What is needed:
Begin with the line containing "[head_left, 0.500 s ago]" and end with the last line of the data below; return those lines exactly, and only those.
-------
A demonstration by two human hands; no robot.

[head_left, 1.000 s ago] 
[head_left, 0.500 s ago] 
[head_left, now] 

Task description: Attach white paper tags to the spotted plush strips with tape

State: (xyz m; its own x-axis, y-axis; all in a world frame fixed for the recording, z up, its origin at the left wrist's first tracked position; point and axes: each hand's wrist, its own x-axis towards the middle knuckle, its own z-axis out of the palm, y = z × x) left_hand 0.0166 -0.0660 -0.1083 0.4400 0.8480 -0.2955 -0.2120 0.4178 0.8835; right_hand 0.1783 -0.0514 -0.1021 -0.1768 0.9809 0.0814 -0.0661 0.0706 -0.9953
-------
Expected output:
[head_left, 0.500 s ago] 
[head_left, now] 

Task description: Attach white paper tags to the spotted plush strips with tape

State: (xyz m; its own x-axis, y-axis; all in a world frame fixed for the recording, z up, its origin at the left wrist's first tracked position; point and axes: each hand's wrist, its own x-axis towards the middle knuckle, its own z-axis out of the palm, y = z × x) left_hand 0.0166 -0.0660 -0.1083 0.4400 0.8480 -0.2955 -0.2120 0.4178 0.8835; right_hand 0.1783 -0.0514 -0.1021 -0.1768 0.9809 0.0814 -0.0661 0.0706 -0.9953

The output for this exercise is finished.